My guess is that this is more psychological than physiological. When my blood sugar is high in the afternoon, I just want to eat. I eat nuts and pieces of cheese. It’s probably an attempt at self-soothing. It doesn’t actually make me feel better and it’s kind of dumb, but having a high blood sugar can just be discouraging and being discouraged sucks. I’m guessing you feel down on yourself because your BG is high and thus sluggish.

This is a good point. When I was diagnosed, they told me I would have a 3-6 month “honeymoon” where my body would still produce insulin making BG control easier. My “honeymoon” lasted over a year and with good blood sugar control like you’ve been having, yours may have lasted even longer. When that little support goes away, it can make things harder and it’s a blow to the ego if you tie your self worth to your BG control which of course you shouldn’t. (But which is really really hard not to do.)

You can eat a fair amount of junk and sweets. Should you go on a low carb diet? Yes, probably. But you don’t have to.
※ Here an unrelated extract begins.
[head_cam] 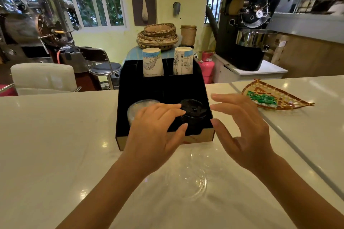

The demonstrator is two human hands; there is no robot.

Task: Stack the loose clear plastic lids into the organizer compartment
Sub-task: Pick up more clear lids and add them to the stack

You can still maintain pretty good control while not being an exemplary eater.
You may have already figured this out, but a lot of the frequent posters on this site are older (as am I). They spend a lot of time and effort getting incredibly good control. That’s great, but, as a younger person, you may have other priorities – like spontaneously eating out with friends and enjoying what people around you are enjoying. That doesn’t mean you have to lose control of your diabetes. You can strike a balance.
Would it be better if we were all vegans eating low carb diets? No doubt.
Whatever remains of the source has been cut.